• _Work to be completed_: Please print the data again exactly as given.

───

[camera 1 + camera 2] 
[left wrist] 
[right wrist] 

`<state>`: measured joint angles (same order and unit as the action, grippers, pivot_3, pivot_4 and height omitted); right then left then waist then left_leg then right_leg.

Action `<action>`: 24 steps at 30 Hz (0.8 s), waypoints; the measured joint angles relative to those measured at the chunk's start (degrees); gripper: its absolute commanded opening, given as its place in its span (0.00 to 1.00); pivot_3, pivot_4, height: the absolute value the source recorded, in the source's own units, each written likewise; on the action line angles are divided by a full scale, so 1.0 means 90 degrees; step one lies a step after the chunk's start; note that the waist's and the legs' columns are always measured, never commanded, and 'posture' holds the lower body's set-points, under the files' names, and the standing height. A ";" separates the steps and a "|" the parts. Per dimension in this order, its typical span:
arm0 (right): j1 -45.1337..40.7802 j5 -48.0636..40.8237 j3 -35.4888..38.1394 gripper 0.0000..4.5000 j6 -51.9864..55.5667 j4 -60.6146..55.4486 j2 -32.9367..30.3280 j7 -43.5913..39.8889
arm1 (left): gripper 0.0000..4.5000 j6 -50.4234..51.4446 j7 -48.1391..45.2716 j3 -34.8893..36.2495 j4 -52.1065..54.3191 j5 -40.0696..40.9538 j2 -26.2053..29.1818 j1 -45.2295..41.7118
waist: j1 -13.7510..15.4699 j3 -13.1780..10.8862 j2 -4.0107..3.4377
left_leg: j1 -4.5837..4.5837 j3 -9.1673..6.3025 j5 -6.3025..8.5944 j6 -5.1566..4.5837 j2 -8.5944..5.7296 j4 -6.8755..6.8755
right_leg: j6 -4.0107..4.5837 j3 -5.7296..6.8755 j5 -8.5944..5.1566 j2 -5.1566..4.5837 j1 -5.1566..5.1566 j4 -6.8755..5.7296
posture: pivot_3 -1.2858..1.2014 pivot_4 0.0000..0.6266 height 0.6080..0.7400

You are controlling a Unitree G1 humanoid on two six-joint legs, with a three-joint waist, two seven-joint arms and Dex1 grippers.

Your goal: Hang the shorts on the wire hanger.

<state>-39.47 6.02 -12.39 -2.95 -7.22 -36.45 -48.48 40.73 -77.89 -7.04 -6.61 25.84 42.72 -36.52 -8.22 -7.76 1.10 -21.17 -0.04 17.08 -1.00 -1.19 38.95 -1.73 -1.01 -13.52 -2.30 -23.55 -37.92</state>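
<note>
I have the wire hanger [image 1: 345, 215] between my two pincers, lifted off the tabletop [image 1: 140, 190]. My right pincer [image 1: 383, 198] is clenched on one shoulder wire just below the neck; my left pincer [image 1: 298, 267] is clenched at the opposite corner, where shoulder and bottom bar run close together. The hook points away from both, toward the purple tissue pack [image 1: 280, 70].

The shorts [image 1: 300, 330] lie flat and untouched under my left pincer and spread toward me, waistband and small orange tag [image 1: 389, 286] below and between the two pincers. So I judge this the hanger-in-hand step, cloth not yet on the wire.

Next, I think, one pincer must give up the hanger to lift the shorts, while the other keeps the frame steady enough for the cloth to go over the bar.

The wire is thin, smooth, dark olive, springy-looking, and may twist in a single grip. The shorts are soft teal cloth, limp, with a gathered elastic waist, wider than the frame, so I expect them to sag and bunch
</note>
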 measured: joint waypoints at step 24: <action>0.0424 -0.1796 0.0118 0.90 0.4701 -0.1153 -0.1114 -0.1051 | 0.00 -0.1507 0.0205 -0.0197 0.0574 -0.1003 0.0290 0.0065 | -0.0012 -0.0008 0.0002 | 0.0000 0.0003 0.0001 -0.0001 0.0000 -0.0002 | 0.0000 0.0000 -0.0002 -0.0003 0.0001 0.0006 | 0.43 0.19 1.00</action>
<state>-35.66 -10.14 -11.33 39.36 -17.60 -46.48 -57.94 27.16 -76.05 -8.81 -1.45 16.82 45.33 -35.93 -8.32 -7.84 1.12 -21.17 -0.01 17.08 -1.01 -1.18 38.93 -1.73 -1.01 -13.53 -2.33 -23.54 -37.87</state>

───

• _Reply to the task_:
[camera 1 + camera 2] 
[left wrist] 
[right wrist] 

`<state>`: measured joint angles (same order and unit as the action, grippers, pivot_3, pivot_4 and height omitted); right then left then waist then left_leg then right_leg.

Action `<action>`: 24 steps at 30 Hz (0.8 s), waypoints; the measured joint angles relative to those measured at the chunk's start (degrees); gripper: its absolute commanded opening, given as its place in its span (0.00 to 1.00); pivot_3, pivot_4, height: the absolute value the source recorded, in the source's own units, each written likewise; on the action line angles are divided by a full scale, so 1.0 means 90 degrees; step one lies a step after the chunk's start; note that the waist's and the legs' columns are always measured, never commanded, and 'posture' holds the lower body's set-points, under the files' names, and the standing height. A ";" separates the steps and a "|" the parts. Per dimension in this order, its typical span:
arm0 (right): j1 -45.1337..40.7802 j5 -48.0636..40.8237 j3 -35.4888..38.1394 gripper 0.0000..4.5000 j6 -51.9864..55.5667 j4 -60.6146..55.4486 j2 -32.9367..30.3280 j7 -43.5913..39.8889
arm1 (left): gripper 0.0000..4.5000 j6 -50.4234..51.4446 j7 -48.1391..45.2716 j3 -34.8893..36.2495 j4 -52.1065..54.3191 j5 -40.0696..40.9538 j2 -26.2053..29.1818 j1 -45.2295..41.7118
waist: j1 -13.7510..15.4699 j3 -13.1780..10.8862 j2 -4.0107..3.4377
left_leg: j1 -4.5837..4.5837 j3 -9.1673..6.3025 j5 -6.3025..8.5944 j6 -5.1566..4.5837 j2 -8.5944..5.7296 j4 -6.8755..6.8755
right_leg: j6 -4.0107..4.5837 j3 -5.7296..6.8755 j5 -8.5944..5.1566 j2 -5.1566..4.5837 j1 -5.1566..5.1566 j4 -6.8755..5.7296
posture: pivot_3 -1.2858..1.2014 pivot_4 0.0000..0.6266 height 0.6080..0.7400

You are controlling a Unitree G1 humanoid on two six-joint legs, with a three-joint waist, two seven-joint arms and Dex1 grippers.

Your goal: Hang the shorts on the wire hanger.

<state>-39.47 6.02 -12.39 -2.95 -7.22 -36.45 -48.48 40.73 -77.89 -7.04 -6.61 25.84 42.72 -36.52 -8.22 -7.76 1.10 -21.17 -0.04 17.08 -1.00 -1.19 38.95 -1.73 -1.01 -13.52 -2.30 -23.55 -37.92</state>
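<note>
I have the wire hanger [image 1: 345, 215] between my two pincers, lifted off the tabletop [image 1: 140, 190]. My right pincer [image 1: 383, 198] is clenched on one shoulder wire just below the neck; my left pincer [image 1: 298, 267] is clenched at the opposite corner, where shoulder and bottom bar run close together. The hook points away from both, toward the purple tissue pack [image 1: 280, 70].

The shorts [image 1: 300, 330] lie flat and untouched under my left pincer and spread toward me, waistband and small orange tag [image 1: 389, 286] below and between the two pincers. So I judge this the hanger-in-hand step, cloth not yet on the wire.

Next, I think, one pincer must give up the hanger to lift the shorts, while the other keeps the frame steady enough for the cloth to go over the bar.

The wire is thin, smooth, dark olive, springy-looking, and may twist in a single grip. The shorts are soft teal cloth, limp, with a gathered elastic waist, wider than the frame, so I expect them to sag and bunch
</note>
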 measured: joint waypoints at step 24: <action>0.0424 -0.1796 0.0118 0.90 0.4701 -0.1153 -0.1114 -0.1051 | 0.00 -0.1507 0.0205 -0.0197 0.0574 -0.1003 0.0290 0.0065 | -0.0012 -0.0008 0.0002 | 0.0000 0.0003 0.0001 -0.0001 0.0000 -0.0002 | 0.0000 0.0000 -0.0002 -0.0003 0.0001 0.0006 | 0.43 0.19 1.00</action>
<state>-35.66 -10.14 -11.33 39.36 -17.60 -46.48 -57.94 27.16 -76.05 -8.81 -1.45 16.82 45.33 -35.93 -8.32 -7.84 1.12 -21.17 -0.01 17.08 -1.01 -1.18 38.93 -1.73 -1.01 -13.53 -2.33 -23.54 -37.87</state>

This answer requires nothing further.